- TASK DIRECTIONS: Every picture should be left out, but the lines below must be repeated exactly.
★ ★ ★
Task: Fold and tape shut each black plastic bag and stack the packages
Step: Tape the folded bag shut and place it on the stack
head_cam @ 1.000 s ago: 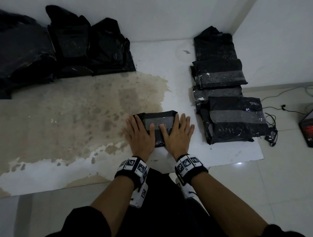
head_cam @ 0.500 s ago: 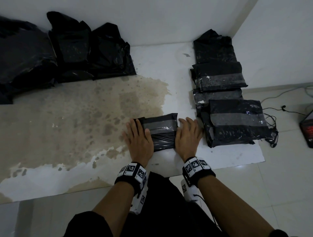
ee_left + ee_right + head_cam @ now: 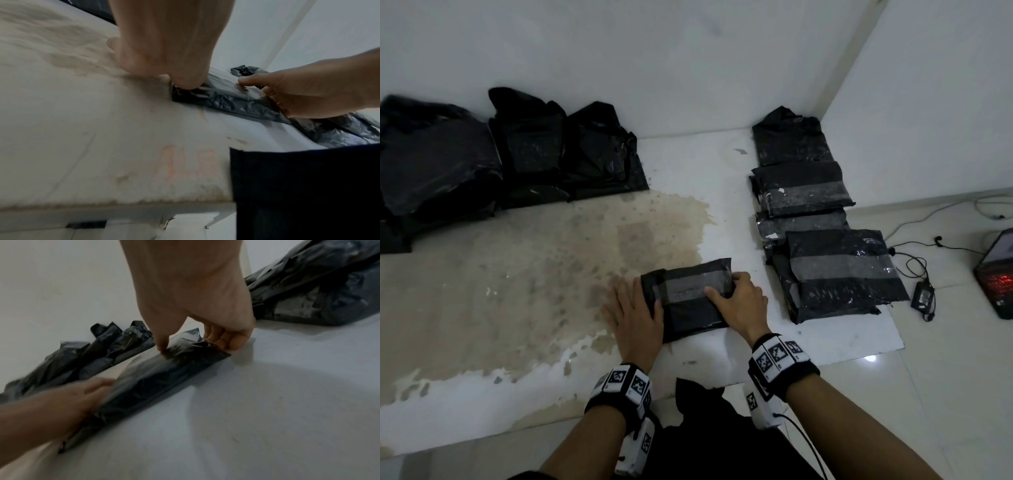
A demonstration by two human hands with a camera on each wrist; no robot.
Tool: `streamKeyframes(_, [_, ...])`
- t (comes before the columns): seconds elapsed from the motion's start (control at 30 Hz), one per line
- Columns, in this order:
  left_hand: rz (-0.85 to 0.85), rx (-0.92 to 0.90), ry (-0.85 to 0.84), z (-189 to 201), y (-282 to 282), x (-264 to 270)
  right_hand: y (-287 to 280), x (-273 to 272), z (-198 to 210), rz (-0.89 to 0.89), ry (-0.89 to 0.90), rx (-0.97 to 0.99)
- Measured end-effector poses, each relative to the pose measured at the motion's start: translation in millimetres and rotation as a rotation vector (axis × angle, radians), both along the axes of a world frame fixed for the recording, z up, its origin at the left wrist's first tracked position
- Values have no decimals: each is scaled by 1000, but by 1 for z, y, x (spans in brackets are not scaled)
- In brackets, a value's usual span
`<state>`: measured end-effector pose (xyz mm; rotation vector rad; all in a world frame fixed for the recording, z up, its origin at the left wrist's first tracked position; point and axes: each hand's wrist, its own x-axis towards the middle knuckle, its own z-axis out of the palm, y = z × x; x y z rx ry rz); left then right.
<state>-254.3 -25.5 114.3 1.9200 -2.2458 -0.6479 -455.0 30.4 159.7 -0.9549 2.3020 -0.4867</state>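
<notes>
Taped package (image 3: 688, 298) on board center: right hand (image 3: 743, 305) pinches its right edge, left hand (image 3: 635, 315) lies flat at its left. Finished stack (image 3: 822, 240) just right; unfolded bags (image 3: 500, 164) remain far left.

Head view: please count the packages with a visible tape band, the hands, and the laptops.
Taped packages: 4 (one gripped by the right hand, three at the right)
Hands: 2 (the left hand lies flat)
Laptop: 1
Total: 7
</notes>
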Motion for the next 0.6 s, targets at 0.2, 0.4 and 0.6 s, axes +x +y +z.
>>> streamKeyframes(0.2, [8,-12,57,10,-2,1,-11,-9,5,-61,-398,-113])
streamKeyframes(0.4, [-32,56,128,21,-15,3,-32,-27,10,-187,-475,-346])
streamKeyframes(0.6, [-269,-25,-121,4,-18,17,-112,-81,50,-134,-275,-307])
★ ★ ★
- RESULT:
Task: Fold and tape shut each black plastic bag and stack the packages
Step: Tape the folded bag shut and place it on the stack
head_cam @ 1.000 s ago: 
head_cam @ 0.500 s ago: 
ee_left + ee_right + head_cam @ now: 
A demonstration by two human hands with a camera on each wrist; no robot.
Tool: `streamKeyframes(_, [_, ...])`
- t (comes before the columns): seconds elapsed from the motion's start (control at 30 Hz), one per line
- Columns, in this order:
  left_hand: rz (-0.85 to 0.85), rx (-0.92 to 0.90), ry (-0.85 to 0.84), z (-189 to 201), y (-282 to 282), x (-264 to 270)
  right_hand: y (-287 to 280), x (-273 to 272), z (-198 to 210), rz (-0.89 to 0.89), ry (-0.89 to 0.90), rx (-0.97 to 0.99)
- Measured end-effector poses, each relative to the pose measured at the motion's start: translation in millimetres and rotation as a rotation vector (axis × angle, radians), both along the axes of a world frame fixed for the recording, z up, its origin at the left wrist's first tracked position
- Values have no decimals: each is scaled by 1000, but by 1 for z, y, x (spans in brackets are not scaled)
- In brackets, a value's usual span
`<state>`: measured end-effector pose (xyz mm; rotation vector rad; all in a world frame fixed for the recording, z up, its origin at the left wrist's first tracked position; point and axes: each hand's wrist, its own x-axis towards the middle knuckle, its own z-axis out of the palm, y = z × x; x y z rx ry rz); left then right.
<state>-254.3 -25.5 114.3 1.9200 -2.2458 -0.6479 -455.0 30.4 159.7 -0.9549 2.3020 -0.4867</state>
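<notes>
Taped package (image 3: 688, 298) on board center: right hand (image 3: 743, 305) pinches its right edge, left hand (image 3: 635, 315) lies flat at its left. Finished stack (image 3: 822, 240) just right; unfolded bags (image 3: 500, 164) remain far left.

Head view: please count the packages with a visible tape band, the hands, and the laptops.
Taped packages: 4 (one gripped by the right hand, three at the right)
Hands: 2 (the left hand lies flat)
Laptop: 1
Total: 7
</notes>
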Motion for the next 0.6 s, targets at 0.2, 0.4 and 0.6 s, axes +x +y +z.
>>> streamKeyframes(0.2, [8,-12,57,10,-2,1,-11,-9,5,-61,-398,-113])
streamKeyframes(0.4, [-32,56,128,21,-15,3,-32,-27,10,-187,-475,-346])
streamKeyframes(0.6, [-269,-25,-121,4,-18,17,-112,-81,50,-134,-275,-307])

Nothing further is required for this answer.